Review of Preserving Data Journalism: A Systematic Literature Review
By Cindy Royal, Professor
June 22, 2021
I have long studied the emergence of data journalism (Royal, 2012; Royal & Blasingame, 2015) and the proliferation of new roles to support technology in media organizations (Royal, 2017; Royal, et al., 2020). That is why I read with interest the Journalism Practice study on Preserving Data Journalism: A Systematic Literature Review (Heravi, et al., published online March 31, 2021). In this study, Bahareh Heravi of the School of Information and Communication Studies at College of Dublin; Kathryn Cassidy, Digital Repository of Ireland, Trinity College; Edie Davis, Trinity College; and Natalie Harrower, Digital Repository of Ireland, Royal Irish Academy, discuss the challenges associated with archiving data journalism projects. This holds relevance for scholars in terms of our ability to study this topic over time and how we address in curriculum, but holds significant importance for the professional organizations producing this type of work.
As the study notes, “without intervention, we will lose a crucial part of reporting and news history” (p. 2). The problem has mostly to do with the varying technologies used to create data visualizations. “The issue for sustained access is that the visualisations rely on digital infrastructures (code, apps, platforms) that are not being systematically preserved and sustained” (p. 2). These visualizations can be in the form of static images, but more likely, they are dynamically generated, interactive projects that rely on various technologies. The projects are more akin to software (or “complex digital objects”) than traditional news stories (“flat” or “simple” objects). “Dynamic data visualisations and news apps are essentially software, and their preservation, therefore, should follow methods for software preservation” (p. 2). This type of preservation requires funding and specific competencies that may not be available to media organizations. It is this integration of software development approaches in journalism that is the key to this study, and provides further validation for incorporating product management techniques in digital development.
The study identified several ways in which data visualizations come to be: third party services, in-house tools, content management systems and myriad other tools. Many visualizations use third-party services like DataWrapper, Flourish or Tableau for their creation, thus the party who created the visualization is removed from the organization that has the responsibility for its sustainability. The tool may not be consistently maintained by the provider, and it is likely to be updated in the future in ways that can deem past projects unworkable. This can happen with little-to-no notice to the media organization.
The authors used a systematic literature review to help identify best practices for preservation of these projects as software objects, as well as preservation of the datasets behind these projects.

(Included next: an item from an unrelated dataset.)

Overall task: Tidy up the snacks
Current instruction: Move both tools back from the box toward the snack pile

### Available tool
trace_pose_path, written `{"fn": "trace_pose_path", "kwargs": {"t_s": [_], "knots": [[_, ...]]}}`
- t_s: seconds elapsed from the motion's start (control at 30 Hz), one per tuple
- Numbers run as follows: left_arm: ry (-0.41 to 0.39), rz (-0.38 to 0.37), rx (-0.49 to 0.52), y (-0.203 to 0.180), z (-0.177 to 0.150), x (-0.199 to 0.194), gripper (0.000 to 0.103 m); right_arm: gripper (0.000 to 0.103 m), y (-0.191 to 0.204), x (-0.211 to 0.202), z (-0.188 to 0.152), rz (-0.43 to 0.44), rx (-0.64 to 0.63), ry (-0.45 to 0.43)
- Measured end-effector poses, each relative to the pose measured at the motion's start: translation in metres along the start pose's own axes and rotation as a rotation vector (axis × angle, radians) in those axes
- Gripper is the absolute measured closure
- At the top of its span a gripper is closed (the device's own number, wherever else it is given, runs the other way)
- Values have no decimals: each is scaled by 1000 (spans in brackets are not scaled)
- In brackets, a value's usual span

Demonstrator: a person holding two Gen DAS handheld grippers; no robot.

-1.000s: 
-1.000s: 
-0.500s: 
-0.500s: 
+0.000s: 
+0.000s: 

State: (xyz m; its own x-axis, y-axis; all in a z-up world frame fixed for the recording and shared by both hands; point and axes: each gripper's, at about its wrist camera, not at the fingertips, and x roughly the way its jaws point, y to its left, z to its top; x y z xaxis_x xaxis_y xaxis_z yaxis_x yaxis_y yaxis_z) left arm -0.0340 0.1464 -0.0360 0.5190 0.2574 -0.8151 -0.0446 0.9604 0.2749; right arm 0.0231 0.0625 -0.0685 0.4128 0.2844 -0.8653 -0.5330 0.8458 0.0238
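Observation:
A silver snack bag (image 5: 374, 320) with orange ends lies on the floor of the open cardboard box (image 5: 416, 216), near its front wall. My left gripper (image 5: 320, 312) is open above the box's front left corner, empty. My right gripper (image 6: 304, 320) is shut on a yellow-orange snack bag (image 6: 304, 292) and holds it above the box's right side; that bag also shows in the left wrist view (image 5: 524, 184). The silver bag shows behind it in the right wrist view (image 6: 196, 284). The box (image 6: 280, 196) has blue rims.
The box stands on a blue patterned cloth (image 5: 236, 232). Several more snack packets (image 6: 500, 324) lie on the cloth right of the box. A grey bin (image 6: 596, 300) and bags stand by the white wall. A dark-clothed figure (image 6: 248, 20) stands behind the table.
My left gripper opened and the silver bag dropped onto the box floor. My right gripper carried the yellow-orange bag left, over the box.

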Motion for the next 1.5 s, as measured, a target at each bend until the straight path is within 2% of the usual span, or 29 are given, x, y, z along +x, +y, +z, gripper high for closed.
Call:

Using peer-reviewed academic sources and supported by articles in professional publications, the study identified challenges, methods of preservation and made recommendations.
The most commonly discussed challenges had to do with obsolescence and dependency, followed by lack of knowledge and complexity of objects. Other challenges included difficulty of preservation tasks, lack of collaboration, lack of guidance, legal issues, lack of support and cultural issues."The challenge of culture was particularly interesting, as it relates to power and positionality in media organizations in general. “The preservation of software is frequently seen as a secondary activity and one with limited usefulness” (Matthews et al. 2010, 92).
There were numerous preservation methods identified in the literature, including emulation, migration, documentation, taking snapshots, use of specific tools, archiving and maintenance, of projects, preserving metadata and the use of checksums to validate changes to the data.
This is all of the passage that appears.